For this reason and others, the rate of union participation in the public sector has stayed fairly high even though overall union membership has plummeted. Only 10.7 percent of workers in the United States now belong to a union. This is approximately half of the membership rate in 1983 and far lower than the rate in the 1950s, when roughly one in three workers were in unions. Nevertheless, this number has been propped up by public sector union membership. While only 6.5 percent of private sector workers are currently unionized, 34.4 percent of public sector workers belong to unions.

With an unfavorable ruling in Janus v. AFSCME, unions may face greater pressure to prove their value to workers if they are no longer required to pay fees. For this reason, many large public sector unions have undertaken internal organizing campaigns to help shore up support among current members. Critics note, however, that such internal organizing comes at a cost, forcing unions to devote funds and effort to maintaining the status quo instead of growing, at a time when unions are already under siege from rollbacks on collective bargaining and right-to-work initiatives across the country.

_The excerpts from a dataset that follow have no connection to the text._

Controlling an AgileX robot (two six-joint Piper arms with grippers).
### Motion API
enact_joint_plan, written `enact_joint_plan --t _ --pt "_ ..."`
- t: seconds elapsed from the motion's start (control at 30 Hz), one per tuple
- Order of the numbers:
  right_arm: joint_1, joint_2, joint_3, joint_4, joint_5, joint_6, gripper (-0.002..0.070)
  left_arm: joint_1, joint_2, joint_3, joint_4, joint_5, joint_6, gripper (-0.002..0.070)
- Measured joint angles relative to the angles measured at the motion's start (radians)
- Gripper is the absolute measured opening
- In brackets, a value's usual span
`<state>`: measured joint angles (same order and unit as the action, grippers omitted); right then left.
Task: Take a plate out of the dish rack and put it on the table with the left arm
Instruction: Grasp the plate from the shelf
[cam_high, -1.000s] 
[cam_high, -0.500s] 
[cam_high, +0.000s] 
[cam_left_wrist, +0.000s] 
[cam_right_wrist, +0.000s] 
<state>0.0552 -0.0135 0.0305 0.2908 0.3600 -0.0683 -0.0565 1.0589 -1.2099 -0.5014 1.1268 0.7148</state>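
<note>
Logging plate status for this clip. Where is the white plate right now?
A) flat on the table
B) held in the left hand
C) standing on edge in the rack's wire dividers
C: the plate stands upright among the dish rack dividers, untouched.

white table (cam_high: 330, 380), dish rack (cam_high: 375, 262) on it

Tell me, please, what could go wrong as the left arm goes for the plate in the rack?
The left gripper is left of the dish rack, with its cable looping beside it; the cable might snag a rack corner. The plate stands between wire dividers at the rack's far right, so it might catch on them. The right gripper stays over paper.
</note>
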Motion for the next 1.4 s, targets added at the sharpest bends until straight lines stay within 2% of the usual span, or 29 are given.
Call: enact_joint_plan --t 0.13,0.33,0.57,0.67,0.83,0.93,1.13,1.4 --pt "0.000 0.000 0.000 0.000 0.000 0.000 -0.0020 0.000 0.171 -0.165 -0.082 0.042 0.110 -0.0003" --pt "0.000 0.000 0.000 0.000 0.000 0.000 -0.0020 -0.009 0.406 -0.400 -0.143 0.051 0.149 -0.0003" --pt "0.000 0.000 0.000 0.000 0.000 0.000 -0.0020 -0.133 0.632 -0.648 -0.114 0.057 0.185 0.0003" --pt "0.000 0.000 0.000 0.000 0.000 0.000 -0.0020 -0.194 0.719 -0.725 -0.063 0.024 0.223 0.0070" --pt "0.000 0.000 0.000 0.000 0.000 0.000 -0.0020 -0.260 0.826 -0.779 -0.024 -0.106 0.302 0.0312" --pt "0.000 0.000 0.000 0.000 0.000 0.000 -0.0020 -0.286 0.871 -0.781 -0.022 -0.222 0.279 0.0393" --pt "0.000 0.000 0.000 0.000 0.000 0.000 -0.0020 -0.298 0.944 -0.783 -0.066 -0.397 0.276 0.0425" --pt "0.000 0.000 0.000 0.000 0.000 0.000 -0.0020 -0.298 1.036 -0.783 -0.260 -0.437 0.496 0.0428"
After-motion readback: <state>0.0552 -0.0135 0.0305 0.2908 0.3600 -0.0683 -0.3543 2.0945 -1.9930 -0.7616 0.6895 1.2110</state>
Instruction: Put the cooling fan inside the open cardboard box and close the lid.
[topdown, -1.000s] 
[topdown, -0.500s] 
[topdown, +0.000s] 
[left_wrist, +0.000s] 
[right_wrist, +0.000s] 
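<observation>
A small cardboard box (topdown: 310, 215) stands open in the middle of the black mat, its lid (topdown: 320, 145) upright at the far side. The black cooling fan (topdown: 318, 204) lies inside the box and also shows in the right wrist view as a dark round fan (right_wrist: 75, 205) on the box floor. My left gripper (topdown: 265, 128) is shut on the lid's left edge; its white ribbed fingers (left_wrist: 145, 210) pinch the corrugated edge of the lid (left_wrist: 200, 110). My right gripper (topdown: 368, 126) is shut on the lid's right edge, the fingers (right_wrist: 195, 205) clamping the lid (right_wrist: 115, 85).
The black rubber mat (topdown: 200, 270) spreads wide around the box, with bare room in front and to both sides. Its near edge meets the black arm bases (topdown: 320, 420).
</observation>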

A Hobbled Democratic Party

The ruling may also have an impact on the American political landscape. Unions have traditionally been heavy donors and providers of ground game support for Democratic candidates. A loss of fees will likely reduce unions’ ability to offer such assistance, significantly hurting the future electoral prospects for Democrats. In fact, researchers from the National Bureau for Economic Research have found that implementing right-to-work laws can cut Democrats’ share of the vote by 3.5 percentage points in presidential elections.

Meanwhile, a Democratic party hobbled by a lack of union support may in turn harm the unions themselves. Fewer Democrats in statehouses and Washington will probably mean few defenders for unions, making it easier for Republican politicians to pass anti-labor laws.

For this reason, Democrats and public sector unions remain anxious about the upcoming ruling in Janus v. AFSCME, as both groups face an uncertain future in the current political climate.